## [ABOUT THIS TASK]
Give back the entire listing exactly as it was provided.

STORED DATA Block Start

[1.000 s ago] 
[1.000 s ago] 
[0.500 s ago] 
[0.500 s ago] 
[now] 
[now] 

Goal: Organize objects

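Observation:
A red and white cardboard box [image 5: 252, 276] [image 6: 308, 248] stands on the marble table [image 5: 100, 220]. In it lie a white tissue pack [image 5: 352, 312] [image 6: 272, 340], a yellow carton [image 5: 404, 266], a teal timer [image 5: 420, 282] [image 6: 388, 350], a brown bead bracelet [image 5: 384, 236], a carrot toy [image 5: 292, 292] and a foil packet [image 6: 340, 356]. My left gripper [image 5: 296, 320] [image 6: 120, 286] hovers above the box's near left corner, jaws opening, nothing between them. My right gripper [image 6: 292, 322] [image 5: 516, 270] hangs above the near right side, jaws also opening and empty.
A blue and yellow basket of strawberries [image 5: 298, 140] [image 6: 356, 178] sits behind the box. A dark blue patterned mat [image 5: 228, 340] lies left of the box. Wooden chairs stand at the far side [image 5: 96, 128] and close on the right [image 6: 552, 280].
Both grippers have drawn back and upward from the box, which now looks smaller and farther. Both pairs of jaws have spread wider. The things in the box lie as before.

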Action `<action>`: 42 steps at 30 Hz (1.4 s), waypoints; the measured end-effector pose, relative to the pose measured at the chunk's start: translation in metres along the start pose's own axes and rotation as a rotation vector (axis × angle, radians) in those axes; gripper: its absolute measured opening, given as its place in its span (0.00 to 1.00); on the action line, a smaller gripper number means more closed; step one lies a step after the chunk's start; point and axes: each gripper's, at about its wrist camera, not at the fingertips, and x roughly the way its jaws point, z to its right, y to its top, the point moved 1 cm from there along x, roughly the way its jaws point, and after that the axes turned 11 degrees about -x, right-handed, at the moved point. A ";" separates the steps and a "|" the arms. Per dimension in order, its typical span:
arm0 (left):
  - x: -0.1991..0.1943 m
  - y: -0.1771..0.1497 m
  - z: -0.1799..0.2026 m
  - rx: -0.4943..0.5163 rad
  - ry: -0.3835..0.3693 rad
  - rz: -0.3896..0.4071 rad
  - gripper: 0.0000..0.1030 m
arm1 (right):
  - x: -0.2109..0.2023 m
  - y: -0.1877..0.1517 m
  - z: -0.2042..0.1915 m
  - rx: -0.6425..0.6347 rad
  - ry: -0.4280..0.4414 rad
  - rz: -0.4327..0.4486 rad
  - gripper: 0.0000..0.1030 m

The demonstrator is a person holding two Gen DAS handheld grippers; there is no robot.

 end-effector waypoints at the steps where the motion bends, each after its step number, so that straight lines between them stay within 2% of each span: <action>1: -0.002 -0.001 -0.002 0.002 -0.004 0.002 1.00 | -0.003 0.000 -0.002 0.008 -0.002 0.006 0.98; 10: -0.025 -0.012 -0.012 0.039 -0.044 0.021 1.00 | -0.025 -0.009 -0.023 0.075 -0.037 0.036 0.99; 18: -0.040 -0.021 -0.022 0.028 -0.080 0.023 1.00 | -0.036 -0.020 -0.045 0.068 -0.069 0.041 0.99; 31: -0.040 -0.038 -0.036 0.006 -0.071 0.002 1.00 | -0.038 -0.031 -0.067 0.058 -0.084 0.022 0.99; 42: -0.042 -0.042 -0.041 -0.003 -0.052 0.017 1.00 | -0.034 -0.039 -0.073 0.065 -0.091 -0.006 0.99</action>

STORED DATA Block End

## [YOUR SOLUTION]
[1.000 s ago] 
[1.000 s ago] 
[0.500 s ago] 
[0.500 s ago] 
[now] 
[now] 

Goal: Organize objects

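Observation:
A red and white cardboard box [image 5: 252, 276] [image 6: 308, 248] stands on the marble table [image 5: 100, 220]. In it lie a white tissue pack [image 5: 352, 312] [image 6: 272, 340], a yellow carton [image 5: 404, 266], a teal timer [image 5: 420, 282] [image 6: 388, 350], a brown bead bracelet [image 5: 384, 236], a carrot toy [image 5: 292, 292] and a foil packet [image 6: 340, 356]. My left gripper [image 5: 296, 320] [image 6: 120, 286] hovers above the box's near left corner, jaws opening, nothing between them. My right gripper [image 6: 292, 322] [image 5: 516, 270] hangs above the near right side, jaws also opening and empty.
A blue and yellow basket of strawberries [image 5: 298, 140] [image 6: 356, 178] sits behind the box. A dark blue patterned mat [image 5: 228, 340] lies left of the box. Wooden chairs stand at the far side [image 5: 96, 128] and close on the right [image 6: 552, 280].
Both grippers have drawn back and upward from the box, which now looks smaller and farther. Both pairs of jaws have spread wider. The things in the box lie as before.
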
Action `<action>`: 42 steps at 30 Hz (1.4 s), waypoints; the measured end-effector pose, relative to the pose measured at the chunk's start: translation in metres along the start pose's own axes and rotation as a rotation vector (axis × angle, radians) in those axes; gripper: its absolute measured opening, given as its place in its span (0.00 to 1.00); on the action line, a smaller gripper number means more closed; step one lies a step after the chunk's start; point and axes: each gripper's, at about its wrist camera, not at the fingertips, and x roughly the way its jaws point, z to its right, y to its top, the point moved 1 cm from there along x, roughly the way its jaws point, and after that the axes turned 11 degrees about -x, right-handed, at the moved point. A ";" separates the steps and a "|" the arms. Per dimension in order, its typical span:
arm0 (left):
  - x: -0.1991..0.1943 m
  - y: -0.1771..0.1497 m
  - z: -0.1799..0.2026 m
  - rx: -0.4943..0.5163 rad
  - ry: -0.3835..0.3693 rad
  - rz: -0.3896..0.4071 rad
  - gripper: 0.0000..0.1030 m
arm1 (right):
  - x: -0.2109..0.2023 m
  - y: -0.1877..0.1517 m
  - z: -0.2042..0.1915 m
  - rx: -0.6425..0.6347 rad
  - ry: -0.4280..0.4414 rad
  - rz: -0.4327..0.4486 rad
  - gripper: 0.0000..0.1030 m

The demonstrator is a person holding two Gen DAS handheld grippers; there is no robot.

 end-effector waypoints at the steps where the motion bends, each after its step number, so that straight lines between them stay within 2% of each span: <action>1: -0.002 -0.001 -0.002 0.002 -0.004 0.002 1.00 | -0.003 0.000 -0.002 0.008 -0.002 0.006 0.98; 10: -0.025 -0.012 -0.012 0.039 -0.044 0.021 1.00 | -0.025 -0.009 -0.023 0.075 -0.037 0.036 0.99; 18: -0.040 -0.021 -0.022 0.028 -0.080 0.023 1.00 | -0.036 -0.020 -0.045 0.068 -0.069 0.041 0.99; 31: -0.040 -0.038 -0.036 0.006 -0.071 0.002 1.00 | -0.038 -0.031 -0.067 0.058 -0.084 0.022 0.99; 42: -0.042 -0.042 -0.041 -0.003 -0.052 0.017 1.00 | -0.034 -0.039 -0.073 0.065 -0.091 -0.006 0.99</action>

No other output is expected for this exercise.